エリザベスは、本物のボビーZの元カノ。ティムとも一夜をともにし、偽者であることを見抜く。
ドンがボビーZの命を狙っていることをエリザベスから聞いて、ティムはアジトを脱出。
なついたキットもいっしょについていく。
というような展開で脱出アクションシーンとなる。

アクションシーンにしろ、エンディングにしろ、作りはチープ感満載。
最後に、ローレンス・フィッシュバーンが「カスにやられた」と言いながら前のめりに倒れる場面は笑えた。
気楽にたのしめば良い、まことに試写会むきの映画だった。

本作は、監督が当初予定されていたダグラス・アーニオコスキーから「15ミニッツ」、TVM「リングサイドの帝王/ドン・キング・ストーリー」のジョン・ハーツフェルドに変更になった。いろいろあったみたい。
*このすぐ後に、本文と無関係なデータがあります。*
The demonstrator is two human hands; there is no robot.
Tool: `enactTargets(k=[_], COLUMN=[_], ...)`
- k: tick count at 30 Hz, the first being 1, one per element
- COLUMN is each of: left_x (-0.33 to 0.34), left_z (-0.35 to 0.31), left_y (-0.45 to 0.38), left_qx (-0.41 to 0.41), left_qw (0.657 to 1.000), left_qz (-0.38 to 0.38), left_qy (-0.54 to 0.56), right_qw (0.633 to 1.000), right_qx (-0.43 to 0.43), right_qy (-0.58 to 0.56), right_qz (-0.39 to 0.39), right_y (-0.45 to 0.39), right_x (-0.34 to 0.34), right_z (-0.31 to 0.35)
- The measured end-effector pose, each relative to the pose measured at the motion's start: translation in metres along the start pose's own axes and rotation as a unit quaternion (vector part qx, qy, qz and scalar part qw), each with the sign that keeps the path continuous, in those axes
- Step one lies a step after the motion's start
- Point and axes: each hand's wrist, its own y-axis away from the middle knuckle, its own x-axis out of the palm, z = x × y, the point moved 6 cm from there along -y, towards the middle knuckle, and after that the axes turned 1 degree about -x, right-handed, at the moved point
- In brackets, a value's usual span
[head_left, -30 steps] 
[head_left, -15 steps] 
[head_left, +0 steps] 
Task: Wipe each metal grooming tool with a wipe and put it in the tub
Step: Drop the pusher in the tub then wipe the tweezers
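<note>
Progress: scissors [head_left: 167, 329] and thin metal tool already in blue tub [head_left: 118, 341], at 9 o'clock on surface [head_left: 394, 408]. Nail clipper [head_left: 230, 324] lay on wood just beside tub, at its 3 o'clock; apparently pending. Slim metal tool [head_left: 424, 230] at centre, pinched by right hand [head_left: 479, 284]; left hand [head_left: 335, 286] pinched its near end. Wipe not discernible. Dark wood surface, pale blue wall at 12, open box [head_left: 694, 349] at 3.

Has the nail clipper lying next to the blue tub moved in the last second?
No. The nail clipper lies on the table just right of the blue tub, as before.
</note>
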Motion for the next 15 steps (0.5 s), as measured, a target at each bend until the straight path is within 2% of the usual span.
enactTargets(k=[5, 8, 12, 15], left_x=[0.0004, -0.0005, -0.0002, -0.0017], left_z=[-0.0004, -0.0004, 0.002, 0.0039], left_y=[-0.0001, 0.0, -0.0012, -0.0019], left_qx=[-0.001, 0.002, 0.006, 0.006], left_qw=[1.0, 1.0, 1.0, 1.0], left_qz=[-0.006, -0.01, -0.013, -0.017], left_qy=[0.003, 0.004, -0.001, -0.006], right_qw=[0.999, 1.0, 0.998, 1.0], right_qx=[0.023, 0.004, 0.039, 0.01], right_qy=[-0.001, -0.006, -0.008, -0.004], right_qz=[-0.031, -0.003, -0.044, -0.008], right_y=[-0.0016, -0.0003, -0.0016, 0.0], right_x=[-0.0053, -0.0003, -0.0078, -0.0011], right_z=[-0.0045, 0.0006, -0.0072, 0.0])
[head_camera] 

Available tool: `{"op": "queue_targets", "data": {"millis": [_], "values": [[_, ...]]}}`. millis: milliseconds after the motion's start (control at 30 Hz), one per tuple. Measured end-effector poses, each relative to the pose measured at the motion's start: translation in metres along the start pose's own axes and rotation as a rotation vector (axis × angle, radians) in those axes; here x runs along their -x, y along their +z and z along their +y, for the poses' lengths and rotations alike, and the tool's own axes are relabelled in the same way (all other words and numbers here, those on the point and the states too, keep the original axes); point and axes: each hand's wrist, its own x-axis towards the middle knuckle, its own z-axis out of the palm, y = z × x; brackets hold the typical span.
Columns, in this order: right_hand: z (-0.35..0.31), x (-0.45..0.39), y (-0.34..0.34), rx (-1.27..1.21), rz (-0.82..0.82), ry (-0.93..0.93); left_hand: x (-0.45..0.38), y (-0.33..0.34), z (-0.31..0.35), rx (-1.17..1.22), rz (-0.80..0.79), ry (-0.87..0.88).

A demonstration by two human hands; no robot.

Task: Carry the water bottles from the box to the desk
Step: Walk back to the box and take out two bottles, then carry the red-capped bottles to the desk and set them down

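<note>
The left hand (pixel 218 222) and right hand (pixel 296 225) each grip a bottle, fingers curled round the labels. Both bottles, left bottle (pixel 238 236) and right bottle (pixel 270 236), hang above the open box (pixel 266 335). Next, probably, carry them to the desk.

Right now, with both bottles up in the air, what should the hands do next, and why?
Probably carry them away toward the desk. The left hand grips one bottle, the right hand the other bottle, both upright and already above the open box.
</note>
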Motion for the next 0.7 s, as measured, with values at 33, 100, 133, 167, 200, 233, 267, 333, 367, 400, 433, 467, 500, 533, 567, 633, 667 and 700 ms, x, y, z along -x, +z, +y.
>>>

アメリカでは最初は、ワーナーブラザースが劇場公開する予定だったけど、出来上がりがプアーと判断してパス。
ソニーが劇場公開なし、ビデオ発売のみというかたちですくったもの。
宣伝もないし、話題にものぼらないけど、そんな事情ではやむを得ないか。
ポール・ウォーカーの好きな人は見たほうが良いと思う。ちょっとワイルドな彼が見られます。
もっとプアーな映画がいろいろ公開されているような気もするしね。